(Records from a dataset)
##########

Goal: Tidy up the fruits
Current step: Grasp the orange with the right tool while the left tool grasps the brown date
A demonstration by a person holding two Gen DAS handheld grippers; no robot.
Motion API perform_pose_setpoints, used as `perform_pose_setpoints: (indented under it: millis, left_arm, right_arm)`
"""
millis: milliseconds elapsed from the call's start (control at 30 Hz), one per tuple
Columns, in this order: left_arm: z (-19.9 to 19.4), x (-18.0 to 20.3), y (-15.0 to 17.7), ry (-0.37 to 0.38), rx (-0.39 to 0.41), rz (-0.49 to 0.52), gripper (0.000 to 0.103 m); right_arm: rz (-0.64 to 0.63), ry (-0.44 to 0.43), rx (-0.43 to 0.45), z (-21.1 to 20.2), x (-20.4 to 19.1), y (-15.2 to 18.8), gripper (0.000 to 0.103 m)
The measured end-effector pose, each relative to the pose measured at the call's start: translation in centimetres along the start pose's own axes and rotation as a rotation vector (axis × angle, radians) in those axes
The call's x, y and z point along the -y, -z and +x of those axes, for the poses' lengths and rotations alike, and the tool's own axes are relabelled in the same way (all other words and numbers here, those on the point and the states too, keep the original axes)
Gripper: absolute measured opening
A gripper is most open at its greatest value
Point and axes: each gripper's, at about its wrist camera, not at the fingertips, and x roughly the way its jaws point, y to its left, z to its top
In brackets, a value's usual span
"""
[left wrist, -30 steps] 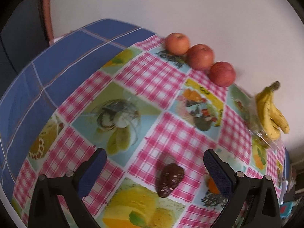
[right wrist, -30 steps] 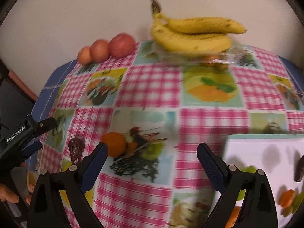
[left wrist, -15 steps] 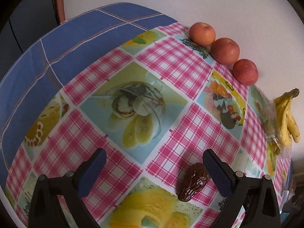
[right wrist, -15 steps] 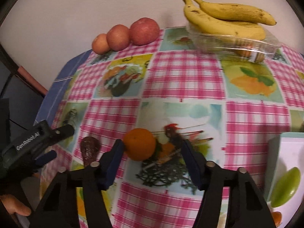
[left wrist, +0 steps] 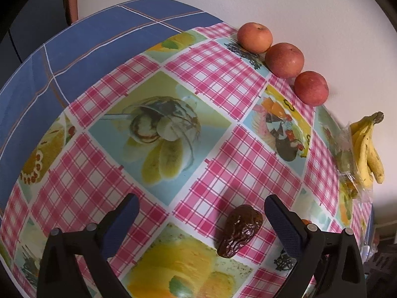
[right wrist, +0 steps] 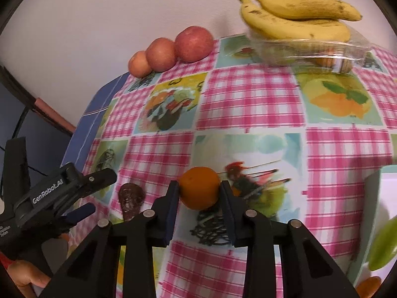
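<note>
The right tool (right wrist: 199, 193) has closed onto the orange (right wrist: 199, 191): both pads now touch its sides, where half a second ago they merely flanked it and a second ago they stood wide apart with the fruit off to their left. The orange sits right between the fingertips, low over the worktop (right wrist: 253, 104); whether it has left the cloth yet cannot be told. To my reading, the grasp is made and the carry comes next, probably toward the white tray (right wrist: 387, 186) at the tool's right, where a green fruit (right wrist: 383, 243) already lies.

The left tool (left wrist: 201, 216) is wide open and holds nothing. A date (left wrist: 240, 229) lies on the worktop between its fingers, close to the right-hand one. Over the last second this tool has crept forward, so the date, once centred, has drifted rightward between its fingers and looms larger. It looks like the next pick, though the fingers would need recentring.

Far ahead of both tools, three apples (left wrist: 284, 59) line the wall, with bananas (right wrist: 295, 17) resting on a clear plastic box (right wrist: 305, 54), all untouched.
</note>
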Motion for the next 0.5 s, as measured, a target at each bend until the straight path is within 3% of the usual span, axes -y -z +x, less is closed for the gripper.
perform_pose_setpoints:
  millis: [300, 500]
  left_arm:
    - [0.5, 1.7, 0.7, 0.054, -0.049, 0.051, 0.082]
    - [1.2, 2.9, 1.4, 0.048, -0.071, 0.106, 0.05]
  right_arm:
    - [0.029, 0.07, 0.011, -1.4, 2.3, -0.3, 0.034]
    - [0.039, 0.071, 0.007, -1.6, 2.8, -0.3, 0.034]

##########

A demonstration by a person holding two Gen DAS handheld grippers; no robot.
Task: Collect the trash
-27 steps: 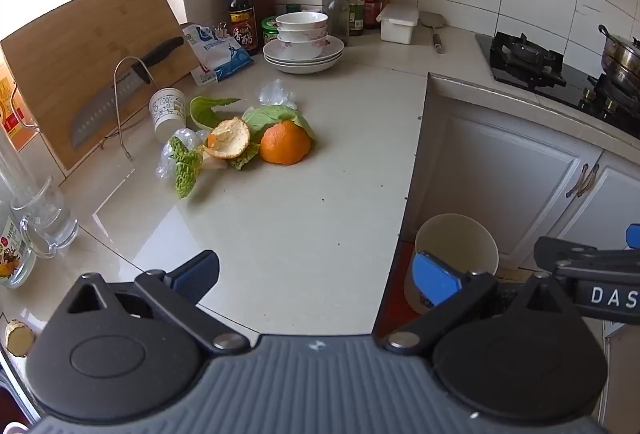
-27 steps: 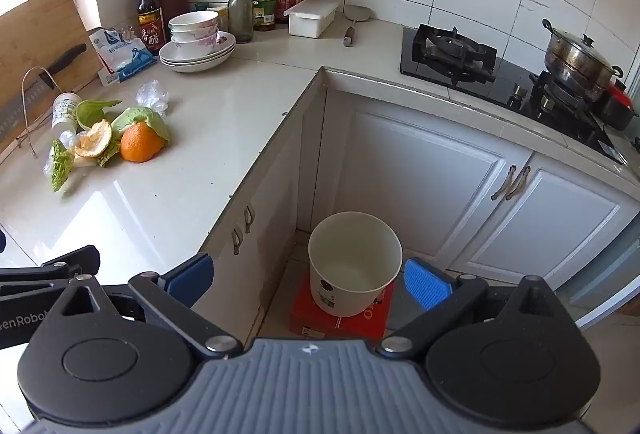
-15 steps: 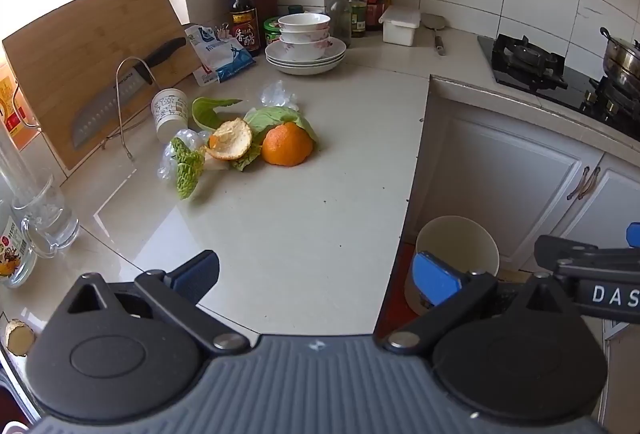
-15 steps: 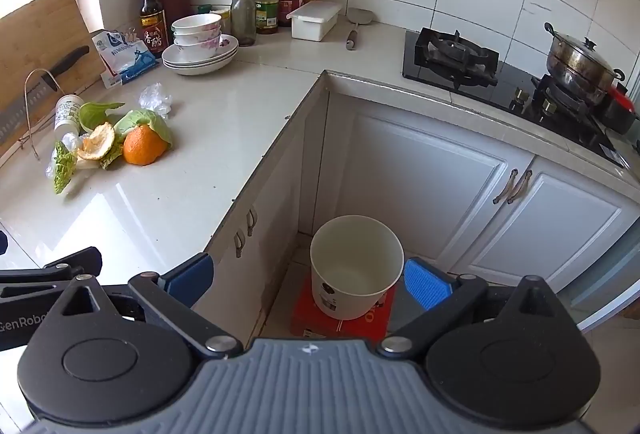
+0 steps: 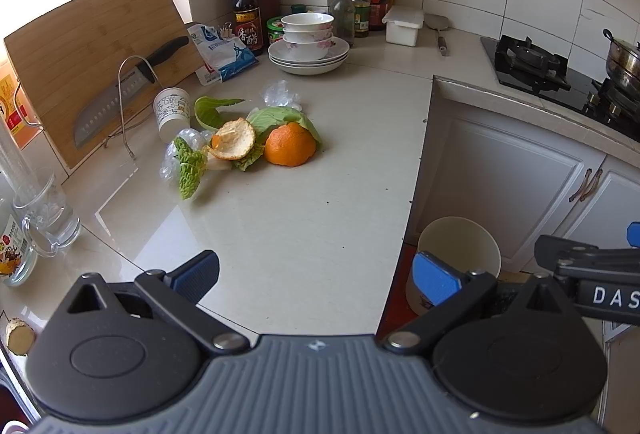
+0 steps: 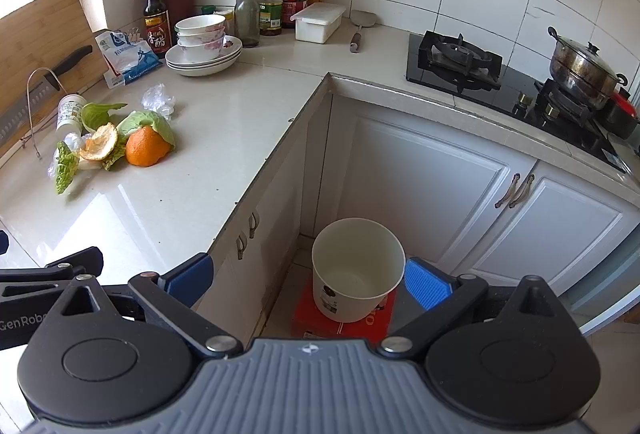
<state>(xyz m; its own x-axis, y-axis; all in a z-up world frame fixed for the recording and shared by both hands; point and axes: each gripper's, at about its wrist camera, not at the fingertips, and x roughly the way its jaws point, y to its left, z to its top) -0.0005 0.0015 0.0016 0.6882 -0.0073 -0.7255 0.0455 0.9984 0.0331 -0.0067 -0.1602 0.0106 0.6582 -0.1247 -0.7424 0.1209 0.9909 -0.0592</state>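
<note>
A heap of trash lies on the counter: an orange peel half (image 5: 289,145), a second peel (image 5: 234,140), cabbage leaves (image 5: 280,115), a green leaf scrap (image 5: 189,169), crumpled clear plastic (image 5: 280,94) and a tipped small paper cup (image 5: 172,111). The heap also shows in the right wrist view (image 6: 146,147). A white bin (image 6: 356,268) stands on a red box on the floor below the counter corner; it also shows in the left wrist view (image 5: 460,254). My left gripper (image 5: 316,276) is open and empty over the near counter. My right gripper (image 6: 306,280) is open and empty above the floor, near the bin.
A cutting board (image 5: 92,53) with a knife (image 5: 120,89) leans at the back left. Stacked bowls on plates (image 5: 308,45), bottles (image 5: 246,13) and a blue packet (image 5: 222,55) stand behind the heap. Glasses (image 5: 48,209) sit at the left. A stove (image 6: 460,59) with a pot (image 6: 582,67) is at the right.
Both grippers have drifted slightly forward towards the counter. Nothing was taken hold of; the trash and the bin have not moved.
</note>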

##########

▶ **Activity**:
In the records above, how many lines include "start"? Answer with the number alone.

▶ **Solution for this exercise**:
2